The incorporation of faith-based organizations (FBOs) into mainstream mental healthcare services is thus a complex challenge facing western helpers (Leavey et al., 2016). One complexity is that clergy may hold stigmatizing attitudes as was found in a study of Nigerian Muslim and Christian clerics (Igbinomwanhia, James, & Omoaregba, 2013). If biomedicine is assumed to be the favored model and is integrated into (western) systems that render help, drawing on understandings of clergy’s beliefs about suffering and distress could assist mental health practitioners to gain insight into lay, cultural, and religious conceptions of illness; this may contribute to the provision of more culturally sensitive and inclusive services (Padayachee & Laher, 2014). Access to such appropriate services needs to be facilitated through communication between practitioners and religious leaders (Ali, Milstein, & Marzuk, 2005). This is particularly the case for Muslims who consult clergy before deciding to consult mainstream helpers (Sabry & Vohra, 2013); in these circumstances, clergy’s beliefs determine referral to mental healthcare facilities (Igbinomwanhia et al., 2013). In a preliminary study based on the rationale of collaboration and consultation in culturally sensitive mental health care and the first known to study imams’ recognition of mental illness and consequent referral patterns, Ali and Milstein’s (2012) national American survey of 62 imams found that referral patterns included a willingness to refer to mental health clinicians while intending to continue to provide support to a depressed client versus sending the client away for counseling alone. On average, imams considered that a depressed client, who was presented to them in a vignette, needed help if his condition was to improve. Ali and Milstein (2012) recommended increased collaborative practice with health professionals to bring enhanced care, as opposed to training imams in clinical skills only. The implication of this and other studies advocating culturally and religiously appropriate services is that interprofessional collaboration should be favored over training workshops.

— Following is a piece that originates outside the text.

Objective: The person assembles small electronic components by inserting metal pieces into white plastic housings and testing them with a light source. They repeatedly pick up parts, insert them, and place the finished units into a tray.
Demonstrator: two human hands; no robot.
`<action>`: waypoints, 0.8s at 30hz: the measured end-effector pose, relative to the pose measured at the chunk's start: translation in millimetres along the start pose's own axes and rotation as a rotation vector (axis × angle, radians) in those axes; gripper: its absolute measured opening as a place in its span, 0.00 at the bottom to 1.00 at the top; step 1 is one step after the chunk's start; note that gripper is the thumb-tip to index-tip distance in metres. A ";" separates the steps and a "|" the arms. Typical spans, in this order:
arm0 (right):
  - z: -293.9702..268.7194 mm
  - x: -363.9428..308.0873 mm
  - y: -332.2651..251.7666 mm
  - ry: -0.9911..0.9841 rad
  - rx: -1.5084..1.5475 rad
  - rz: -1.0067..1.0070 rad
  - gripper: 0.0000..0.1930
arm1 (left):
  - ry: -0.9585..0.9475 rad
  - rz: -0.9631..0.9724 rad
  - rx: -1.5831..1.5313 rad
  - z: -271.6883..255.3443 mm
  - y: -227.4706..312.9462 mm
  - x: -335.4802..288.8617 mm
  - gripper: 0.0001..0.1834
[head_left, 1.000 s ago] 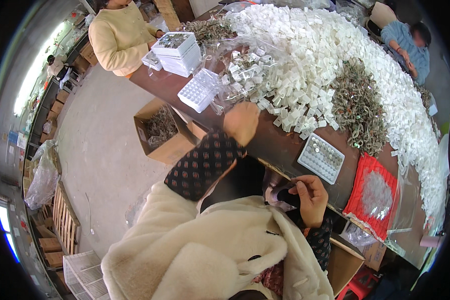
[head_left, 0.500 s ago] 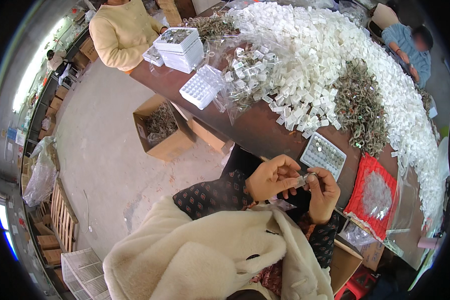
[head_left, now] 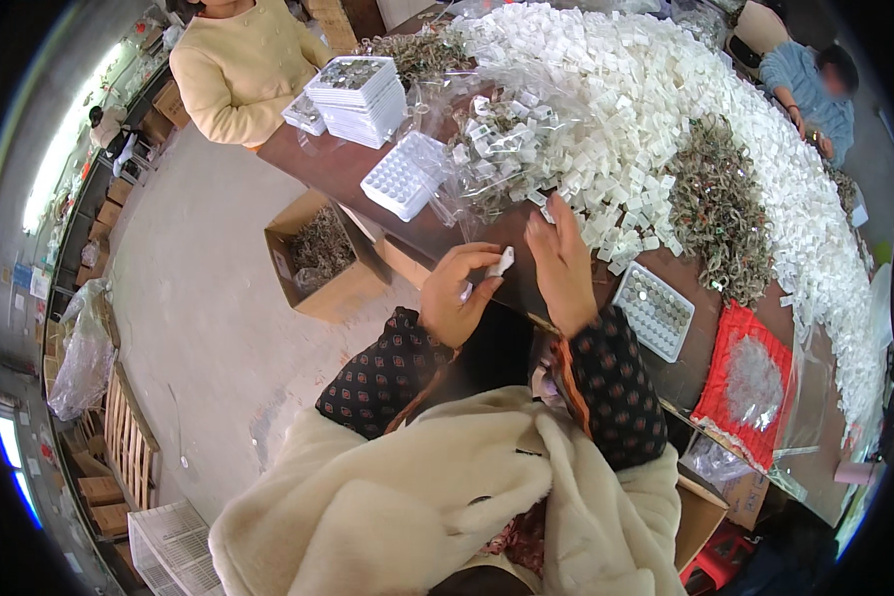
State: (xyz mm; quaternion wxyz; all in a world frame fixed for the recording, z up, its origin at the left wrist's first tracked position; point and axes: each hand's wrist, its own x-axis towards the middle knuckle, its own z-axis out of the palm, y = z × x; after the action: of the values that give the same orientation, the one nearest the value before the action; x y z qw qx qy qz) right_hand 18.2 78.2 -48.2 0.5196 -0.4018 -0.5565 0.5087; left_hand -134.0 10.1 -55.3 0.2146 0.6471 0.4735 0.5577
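Observation:
A small white plastic piece [head_left: 505, 261] is pinched between the thumb and fingers of my left hand [head_left: 455, 295], just past the near table edge. My right hand [head_left: 563, 270] reaches over the table, its fingers drawn together at the near side of a heap of clear-white plastic pieces [head_left: 606, 149]. Something small and pale shows at those fingertips, too small to name. To the right of my right hand lies a white tray [head_left: 654, 343] with several round silver discs in its pockets.
Tangled strips with small metallic-looking parts [head_left: 715, 214] lie against the heap. A red cloth [head_left: 745, 397] holds clear plastic bits. Stacked white trays [head_left: 358, 104] and a single tray [head_left: 404, 179] stand farther left, near a person in yellow [head_left: 233, 74]. An open carton [head_left: 318, 268] sits below the table.
My hands have moved apart and to the left, away from where they met near the disc tray. My right hand now reaches to the heap; my left keeps a white piece.

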 end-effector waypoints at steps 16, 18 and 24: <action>46.8 77.4 25.5 0.088 -0.261 0.180 0.25 | -0.097 -0.322 -0.005 -27.5 -63.2 54.5 0.13; 50.8 77.3 25.4 0.110 -0.278 0.166 0.23 | -0.091 -0.316 -0.010 -30.1 -68.0 55.6 0.12; 53.6 80.7 27.1 0.125 -0.446 0.005 0.24 | -0.120 -0.193 0.139 -38.5 -86.6 55.7 0.13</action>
State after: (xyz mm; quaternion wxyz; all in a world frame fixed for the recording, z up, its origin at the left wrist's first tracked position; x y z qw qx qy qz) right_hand -48.0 153.3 -58.1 0.4499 -0.5389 -0.6211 0.3486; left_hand -205.9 87.6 -85.2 0.2498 0.6440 0.5574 0.4606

Clergy thus play a role as conduits or gatekeepers for how the allopathic model is taken up by religious minority groups. Leavey and colleagues (2016) present a case for studying clergy and community organizations because they are active in patients’ help-seeking activities and contribute to the intersubjective and power dynamics that shape explanations of suffering. Because previous research focused on patients’ explanations for what has been known as the ‘psychiatric’, this study instead examined clergy’s explanations. When biomedical explanations were used, the clergy’s explanations were unicausal; that is, they attributed mental illness to an imbalance of chemicals, rather than using more sophisticated views. Clergy’s views were found to reflect the views of the layperson too and did not match a dualistic mind-body explanation because the biomedical and spiritual views of mental illness merged (Leavey et al., 2016).

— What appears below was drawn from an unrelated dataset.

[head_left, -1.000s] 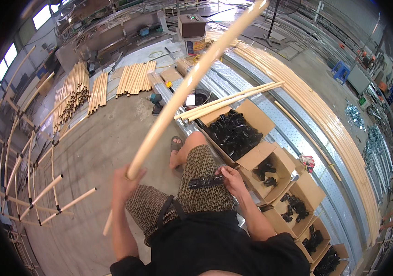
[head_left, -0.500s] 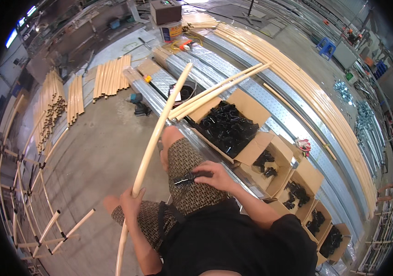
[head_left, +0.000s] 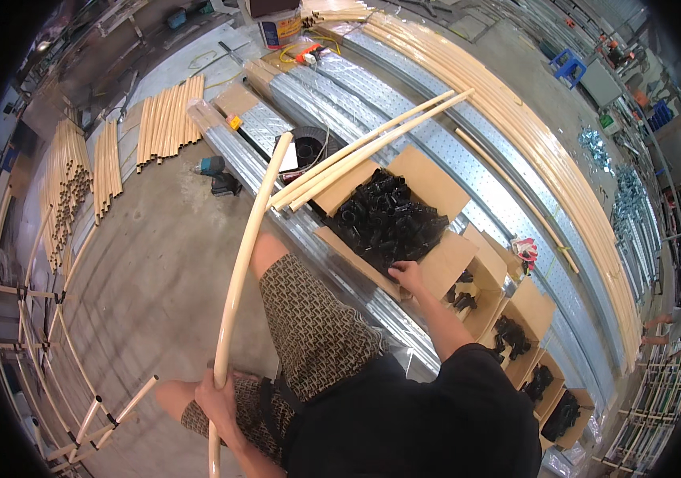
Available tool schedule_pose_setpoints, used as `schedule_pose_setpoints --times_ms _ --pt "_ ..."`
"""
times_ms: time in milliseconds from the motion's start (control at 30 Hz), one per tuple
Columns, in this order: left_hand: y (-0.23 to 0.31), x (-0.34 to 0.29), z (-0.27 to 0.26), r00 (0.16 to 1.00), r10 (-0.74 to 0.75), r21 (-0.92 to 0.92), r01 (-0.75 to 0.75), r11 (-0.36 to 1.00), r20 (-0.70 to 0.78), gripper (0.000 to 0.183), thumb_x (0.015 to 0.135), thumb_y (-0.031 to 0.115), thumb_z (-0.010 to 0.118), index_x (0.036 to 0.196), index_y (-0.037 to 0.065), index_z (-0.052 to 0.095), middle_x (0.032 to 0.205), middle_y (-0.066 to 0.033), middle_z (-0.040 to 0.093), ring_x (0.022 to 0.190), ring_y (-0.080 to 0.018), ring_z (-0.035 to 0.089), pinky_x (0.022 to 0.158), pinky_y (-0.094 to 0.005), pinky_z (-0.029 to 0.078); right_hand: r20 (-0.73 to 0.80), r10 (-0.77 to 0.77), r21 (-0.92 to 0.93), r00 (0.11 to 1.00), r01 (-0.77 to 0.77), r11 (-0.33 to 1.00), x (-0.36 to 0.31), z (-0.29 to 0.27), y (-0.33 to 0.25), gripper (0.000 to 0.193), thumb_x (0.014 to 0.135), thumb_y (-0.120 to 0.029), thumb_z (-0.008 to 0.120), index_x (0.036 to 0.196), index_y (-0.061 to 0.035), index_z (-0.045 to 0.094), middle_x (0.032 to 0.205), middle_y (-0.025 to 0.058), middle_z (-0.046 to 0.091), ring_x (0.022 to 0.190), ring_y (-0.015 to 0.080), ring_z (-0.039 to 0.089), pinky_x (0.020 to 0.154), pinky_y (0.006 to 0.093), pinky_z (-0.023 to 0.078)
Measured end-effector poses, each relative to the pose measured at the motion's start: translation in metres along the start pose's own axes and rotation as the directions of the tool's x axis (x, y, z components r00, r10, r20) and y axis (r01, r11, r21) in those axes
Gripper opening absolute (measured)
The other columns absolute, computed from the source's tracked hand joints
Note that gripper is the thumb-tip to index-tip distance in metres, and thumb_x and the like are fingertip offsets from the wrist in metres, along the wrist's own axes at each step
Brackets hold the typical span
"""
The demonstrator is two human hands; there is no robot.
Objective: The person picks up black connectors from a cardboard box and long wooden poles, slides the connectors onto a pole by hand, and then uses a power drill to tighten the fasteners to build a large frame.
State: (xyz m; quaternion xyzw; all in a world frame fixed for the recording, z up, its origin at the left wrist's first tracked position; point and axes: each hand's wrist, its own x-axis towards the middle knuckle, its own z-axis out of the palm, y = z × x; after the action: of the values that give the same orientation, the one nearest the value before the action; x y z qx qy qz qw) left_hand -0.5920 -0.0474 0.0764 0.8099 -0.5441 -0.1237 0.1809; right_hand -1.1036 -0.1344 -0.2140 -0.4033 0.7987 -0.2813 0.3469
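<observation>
A long cream-coloured pipe (head_left: 240,259) stands slanted before me, its far end over the bundles of metal profiles. My left hand (head_left: 215,398) is wrapped round its lower part, beside my left knee. My right hand (head_left: 406,276) is at the near right corner of a large cardboard box (head_left: 434,177), fingers curled together by the black pipe fittings (head_left: 388,215) heaped inside. Whatever those fingers hold, if anything, is hidden. Two more cream pipes (head_left: 372,151) lie across the profiles and reach to the box's far left side.
Smaller open boxes (head_left: 480,299) with black fittings run in a row toward the lower right. Wrapped metal profiles (head_left: 340,84) lie beyond. A cordless tool (head_left: 219,175) is on the floor at left. Stacked pipes (head_left: 169,119) and a pipe frame (head_left: 93,414) are farther left.
My right hand has moved from above my lap, where it held a black fitting, forward to the large box. My left hand and its pipe have shifted slightly lower in view.
</observation>
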Motion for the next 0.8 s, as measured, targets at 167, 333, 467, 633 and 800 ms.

Explanatory mental health models can shape negativistic attitudes. Igbinomwanhia and colleagues (2013) found that 80% of Muslim and Christian clerics in Benin City, Edo state, Nigeria, were fearful of having people who were mentally ill live in residential neighborhoods, and 69% of them endorsed the proposal that mental health centers should be situated outside of residential areas. Except for Leavey and colleagues’ (2016) study that included seven imams alongside Jewish and Christian clergy in London, and Igbinomwanhia and colleagues (2013) whose survey sample included 15 Islamic clergy alongside 92 Christian clergy, research on the topic of clergy’s explanations of mental illness has underrepresented Muslim leadership. A study of clerics at mosques in the United States that used a bigger sample (N=62) reported that imams were consulted for religious, relationship, marital, and social discrimination problems even though they may not have had counseling training (Ali et al., 2005) but, as this was a quantitative survey, the imam’s explanations for mental illness were not accessible. Research on how mental illness has been conceptualized has included both white and African American Christian clergy (Hankerson, Watson, Lukachko, Fullilove, & Weissman, 2013; Haugk, 1976; Neighbors, Musick, & Williams, 1998). Ministers of African American megachurches conceptualized depression as a disease, and causative factors were linked to biology, stress, life circumstances, racism, trauma, and identity crises (Hankerson et al., 2013).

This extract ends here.